At Complyan, we view this new release as a defining moment for national cybersecurity maturity. As one of the region’s leading cybersecurity consulting and managed service providers, we’ve spent the past years helping organizations align with local and international security frameworks. The new UAE IA V2 harmonizes many of these global standards into a single, future-ready national framework, providing clarity where previously there was fragmentation.
Key Differences Between UAE IA v1.1 and v2.0
Area | UAE IA Regulation v1.1 (2020) | UAE IA Standard v2.0 (2025) |
Issuing Authority | TDRA (formerly TRA) | UAE Cyber Security Council (CSC) |
Scope | Government & Critical Infrastructure | Ministries, Federal Authorities, and non-government Critical Information Infrastructure (CII) entities under CSC supervision |
Framework Composition | 188 controls (P1–P4) across 15 families | 15 families, 47 sub-families, 134 controls and 449 sub-controls |
Control Architecture | Overlapping and less modular | Risk-aligned, modular, and integrated; clear ownership and accountability |
Policy Integration | National policies referenced separately | Direct mapping to 7 National Cybersecurity Policies (Annex E/F) |
Newly Introduced Areas | Limited focus on emerging tech | Post-Quantum Cryptography, Threat Intelligence, Secure SDLC, Remote Work Security, AI/ML, IoT, and Supply-Chain Assurance |
Prioritization Model | P1–P4 tiers with limited guidance | P1–P4 retained, now clarified with “Always Applicable” and “Based on Risk” categorizations; distinguishes 70 Always Applicable and 64 risk-based controls |
Performance Measurement | Checklist-style compliance | Continuous improvement and measurable effectiveness through performance indicators |
Risk Management | Entity-driven, qualitative | Integrated National Cyber Risk Management Framework (NCRMF 2025) |
A Unified, Future-Ready Framework
While the six Management and nine Technical control domains remain consistent with the earlier version, UAE IA V2 fundamentally refines their structure, intent, and interconnectivity. Rather than reinventing the framework, the Cyber Security Council has modernized and harmonized it to meet the realities of today’s cyber landscape.
The earlier UAE IA framework (V1.1) established the foundational M1–M6 and T1–T9 families, but many of its controls overlapped or lacked sufficient clarity on accountability, dependencies, and cross-domain integration. Version 2 addresses these limitations by introducing a more modular, risk-aligned, and context-driven architecture. The control families now carry expanded objectives, detailed implementation guidance, and explicit mapping to the seven National Security Policies introduced under Annexes E and F, covering Encryption, Third-Party Security, Secure Remote Work, Cloud, AI/ML, Data Exchange, and IoT Security.

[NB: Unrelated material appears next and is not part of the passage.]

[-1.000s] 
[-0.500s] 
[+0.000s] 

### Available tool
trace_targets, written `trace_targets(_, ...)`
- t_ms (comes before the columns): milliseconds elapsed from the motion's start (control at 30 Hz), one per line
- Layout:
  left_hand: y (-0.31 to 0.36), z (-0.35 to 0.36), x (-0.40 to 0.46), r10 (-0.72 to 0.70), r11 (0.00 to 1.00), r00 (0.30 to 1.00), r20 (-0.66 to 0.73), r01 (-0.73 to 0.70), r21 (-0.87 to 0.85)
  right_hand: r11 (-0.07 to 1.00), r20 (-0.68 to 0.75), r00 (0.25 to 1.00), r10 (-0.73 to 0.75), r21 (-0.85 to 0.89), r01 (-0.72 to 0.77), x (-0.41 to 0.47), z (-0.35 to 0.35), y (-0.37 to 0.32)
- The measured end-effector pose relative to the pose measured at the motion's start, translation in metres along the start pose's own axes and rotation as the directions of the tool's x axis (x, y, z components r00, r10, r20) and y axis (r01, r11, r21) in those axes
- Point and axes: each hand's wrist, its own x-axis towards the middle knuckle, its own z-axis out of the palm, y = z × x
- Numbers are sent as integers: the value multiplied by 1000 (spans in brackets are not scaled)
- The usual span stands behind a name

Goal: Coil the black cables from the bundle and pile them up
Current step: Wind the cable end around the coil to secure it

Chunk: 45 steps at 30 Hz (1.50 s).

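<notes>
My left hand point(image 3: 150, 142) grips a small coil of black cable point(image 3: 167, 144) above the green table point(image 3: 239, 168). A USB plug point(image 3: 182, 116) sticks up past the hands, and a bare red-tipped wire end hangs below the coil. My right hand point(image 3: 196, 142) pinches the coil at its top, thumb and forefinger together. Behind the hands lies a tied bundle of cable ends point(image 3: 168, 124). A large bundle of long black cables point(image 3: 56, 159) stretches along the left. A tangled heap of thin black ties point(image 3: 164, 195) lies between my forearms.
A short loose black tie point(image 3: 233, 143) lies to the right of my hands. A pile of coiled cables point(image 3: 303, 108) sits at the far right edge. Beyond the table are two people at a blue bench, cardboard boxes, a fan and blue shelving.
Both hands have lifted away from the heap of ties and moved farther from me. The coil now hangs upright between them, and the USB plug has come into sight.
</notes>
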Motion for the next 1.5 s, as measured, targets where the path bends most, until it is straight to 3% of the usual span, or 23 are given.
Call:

The management controls in V2 go beyond governance to emphasize strategic alignment, policy lifecycle management, risk communication, workforce competence, and continuous improvement, ensuring that cybersecurity leadership is measurable and accountable. The technical controls, meanwhile, have evolved to reflect modern operational domains such as endpoint and remote work security, post-quantum cryptography, threat intelligence, and secure software engineering.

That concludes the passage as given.